Avoiding exacerbating factors: Patients can avoid exacerbating factors by minimizing prolonged sitting and by avoiding sitting on hard surfaces.
Cushions: Sitting on cushions can be helpful, and especially sitting on “donut” cushions (which have a hole cut out in the center, where the coccyx would otherwise be pressing) or “wedge” cushions (which have a wedge-shaped triangle cut out in the rear of the cushion, where the coccyx would otherwise be pressing).
Medications taken by mouth: Pain may be decreased by the use of a variety of medications taken orally. These include anti-inflammatory medications (such as ibuprofen, etc.), opioid/narcotic analgesics (such as Percocet, etc.), medications used to treat nerve pain, and a variety of other medications.

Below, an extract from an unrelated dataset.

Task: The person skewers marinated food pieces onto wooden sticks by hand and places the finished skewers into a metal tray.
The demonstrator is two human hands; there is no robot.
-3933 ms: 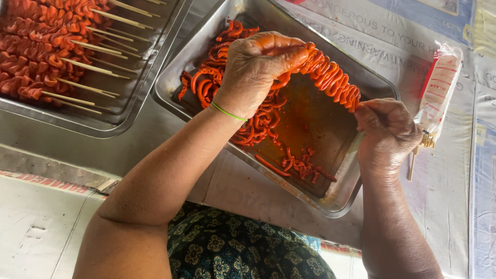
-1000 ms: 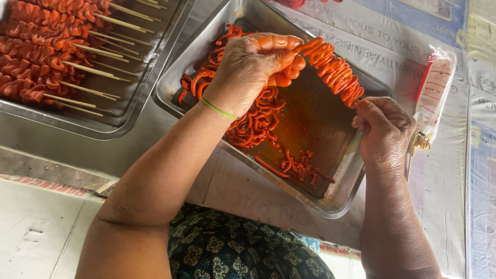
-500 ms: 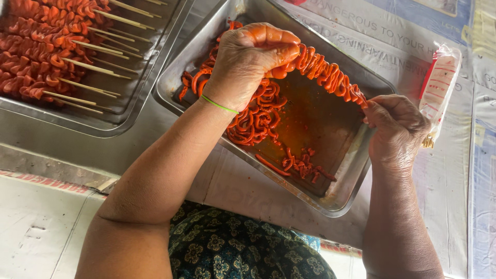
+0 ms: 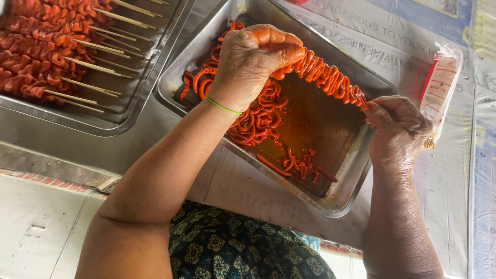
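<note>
Stretching above the steel tray (image 4: 356, 170), the skewer of orange-red coiled meat (image 4: 328, 80) is being held at both ends: the left hand (image 4: 256, 59) is closing around its upper end, the right hand (image 4: 398, 129) is pinching its lower tip. A second tray of finished skewers (image 4: 62, 57) is sitting nearby on the tabletop (image 4: 67, 150).

Only one view was given, from a camera worn on the person's head. It looked steeply down and slightly forward over the person's own patterned clothing and both forearms, close enough that the arms filled the lower frame. The counter (image 4: 129, 147) ran slantwise, tilting the metal tray (image 4: 330, 199) at centre. A second tray (image 4: 119, 111) was cut off at upper left.
</note>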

Medications given by local injection: In patients who are not receiving adequate relief via cushions and oral medications, medications given by local injection may provide substantial relief and may provide complete resolution of the pain. Unlike caudal (epidural) steroid injections, nerve blocks for coccydynia may focus on using a local anesthetic to block (temporarily shut-off) the nerves that carry painful signals from the coccyx. These injections may especially target the ganglion Impar, which is part of the sympathetic nervous system. Dr. Foye very strongly recommends the use of fluoroscopic guidance (which is similar to x-ray images viewed live on a video monitor during the procedure) for any such injections, in order to most accurately place the injection and thus minimize the patient’s risks and maximize the patient’s benefits. If the initial injection does not provide enough relief, then it may be repeated to achieve further benefit for the patient.
Coccyx surgery: Various surgeries of the coccyx have been considered somewhat controversial, and may carry significant risks. Coccyx surgery would generally only be considered in patients who have severe, persistent coccyx pain despite non-surgical treatments, including the use of oral medications and focal injections performed under the guidance of fluoroscopy. There are a small percentage of patients with tailbone pain who may require surgical removal of the coccyx (coccygectomy). Fortunately, most patients respond well enough to non-surgical treatments (especially including the injections) that they no longer need to consider undergoing surgical treatment.